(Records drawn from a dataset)
********************

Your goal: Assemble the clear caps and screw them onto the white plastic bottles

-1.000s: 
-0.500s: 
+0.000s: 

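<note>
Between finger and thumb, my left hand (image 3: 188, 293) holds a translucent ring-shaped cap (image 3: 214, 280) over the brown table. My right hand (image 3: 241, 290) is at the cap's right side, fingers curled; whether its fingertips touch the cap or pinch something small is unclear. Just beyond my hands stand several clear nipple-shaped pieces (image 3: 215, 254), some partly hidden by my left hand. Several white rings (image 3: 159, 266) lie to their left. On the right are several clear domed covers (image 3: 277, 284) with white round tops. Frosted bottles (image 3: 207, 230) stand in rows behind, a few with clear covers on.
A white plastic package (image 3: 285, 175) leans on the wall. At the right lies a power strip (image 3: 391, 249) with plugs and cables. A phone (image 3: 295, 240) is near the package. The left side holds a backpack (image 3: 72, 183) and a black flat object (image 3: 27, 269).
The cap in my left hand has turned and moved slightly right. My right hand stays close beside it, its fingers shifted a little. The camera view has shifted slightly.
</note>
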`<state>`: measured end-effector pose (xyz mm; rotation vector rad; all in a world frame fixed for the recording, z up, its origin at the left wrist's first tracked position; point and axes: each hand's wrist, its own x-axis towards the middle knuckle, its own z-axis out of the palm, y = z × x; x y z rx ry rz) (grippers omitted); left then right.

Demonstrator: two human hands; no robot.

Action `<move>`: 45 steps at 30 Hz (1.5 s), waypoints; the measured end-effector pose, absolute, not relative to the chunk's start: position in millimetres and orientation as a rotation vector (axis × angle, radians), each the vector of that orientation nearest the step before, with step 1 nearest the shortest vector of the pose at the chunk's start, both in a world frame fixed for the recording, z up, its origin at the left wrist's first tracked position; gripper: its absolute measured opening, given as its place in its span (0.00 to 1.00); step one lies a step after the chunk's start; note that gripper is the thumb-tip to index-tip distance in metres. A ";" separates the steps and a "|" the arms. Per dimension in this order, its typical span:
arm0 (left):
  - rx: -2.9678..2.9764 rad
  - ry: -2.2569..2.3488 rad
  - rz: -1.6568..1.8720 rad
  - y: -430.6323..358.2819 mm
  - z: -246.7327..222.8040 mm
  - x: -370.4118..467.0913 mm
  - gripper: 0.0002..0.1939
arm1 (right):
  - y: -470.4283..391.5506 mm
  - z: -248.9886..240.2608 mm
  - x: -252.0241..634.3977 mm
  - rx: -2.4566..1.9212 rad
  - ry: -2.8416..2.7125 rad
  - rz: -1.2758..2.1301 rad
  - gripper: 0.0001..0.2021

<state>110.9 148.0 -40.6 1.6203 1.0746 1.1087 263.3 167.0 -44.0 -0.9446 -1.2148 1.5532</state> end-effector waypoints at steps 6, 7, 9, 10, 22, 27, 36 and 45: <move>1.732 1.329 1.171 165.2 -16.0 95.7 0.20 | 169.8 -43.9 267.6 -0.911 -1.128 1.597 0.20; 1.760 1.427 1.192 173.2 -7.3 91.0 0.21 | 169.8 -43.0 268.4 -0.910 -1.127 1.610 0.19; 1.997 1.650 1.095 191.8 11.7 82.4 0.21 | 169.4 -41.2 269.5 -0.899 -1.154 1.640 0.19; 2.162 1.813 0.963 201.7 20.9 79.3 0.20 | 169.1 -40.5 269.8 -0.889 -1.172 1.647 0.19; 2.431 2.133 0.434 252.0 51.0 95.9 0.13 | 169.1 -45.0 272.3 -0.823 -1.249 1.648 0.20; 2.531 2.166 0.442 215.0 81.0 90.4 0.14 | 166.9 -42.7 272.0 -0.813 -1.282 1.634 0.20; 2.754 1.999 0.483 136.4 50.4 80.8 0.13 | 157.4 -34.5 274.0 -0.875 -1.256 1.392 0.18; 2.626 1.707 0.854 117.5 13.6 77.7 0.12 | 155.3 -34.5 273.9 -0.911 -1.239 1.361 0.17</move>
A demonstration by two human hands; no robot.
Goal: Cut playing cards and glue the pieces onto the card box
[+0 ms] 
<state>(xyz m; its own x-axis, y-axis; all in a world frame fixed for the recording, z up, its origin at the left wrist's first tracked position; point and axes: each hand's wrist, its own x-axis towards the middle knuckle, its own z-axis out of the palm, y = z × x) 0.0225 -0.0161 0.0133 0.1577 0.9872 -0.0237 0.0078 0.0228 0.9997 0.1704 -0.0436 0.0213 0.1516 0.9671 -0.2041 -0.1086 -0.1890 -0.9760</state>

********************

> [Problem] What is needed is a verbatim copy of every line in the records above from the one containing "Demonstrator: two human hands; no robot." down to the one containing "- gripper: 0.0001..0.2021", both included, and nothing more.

> [Task solution]
Demonstrator: two human hands; no robot.

Action `<move>`: 45 steps at 30 Hz (1.5 s), waypoints; the measured end-effector pose, absolute, not relative to the chunk's start: position in millimetres and orientation as a rotation vector (axis × angle, radians), each the vector of that orientation nearest the step before, with step 1 nearest the shortest vector of the pose at the chunk's start, both in a world frame fixed for the recording, z up, its origin at the left wrist's first tracked position; gripper: its absolute measured opening, given as its place in its span (0.00 to 1.00); step one lies a step after the chunk's start; note that gripper is the thumb-tip to index-tip distance in metres. A ";" separates the steps and a "|" the arms. Per dimension in this order, its typical span:
arm0 (left):
  - rx: -2.9678..2.9764 rad
  - ry: -2.2569..2.3488 rad
  - rz: -1.6568..1.8720 rad
  - y: -430.6323..358.2819 mm
  - z: -246.7327..222.8040 mm
  - x: -370.4118..467.0913 mm
  - gripper: 0.0002..0.1939
arm1 (right):
  - y: -470.4283..391.5506 mm
  - z: -248.9886..240.2608 mm
  - x: -252.0241..634.3977 mm
  - rx: -2.4566..1.9212 rad
  - ry: -2.8416..2.7125 rad
  - rz: -1.2758..2.1301 rad
  - gripper: 0.0001..0.2021

The output has been given in full.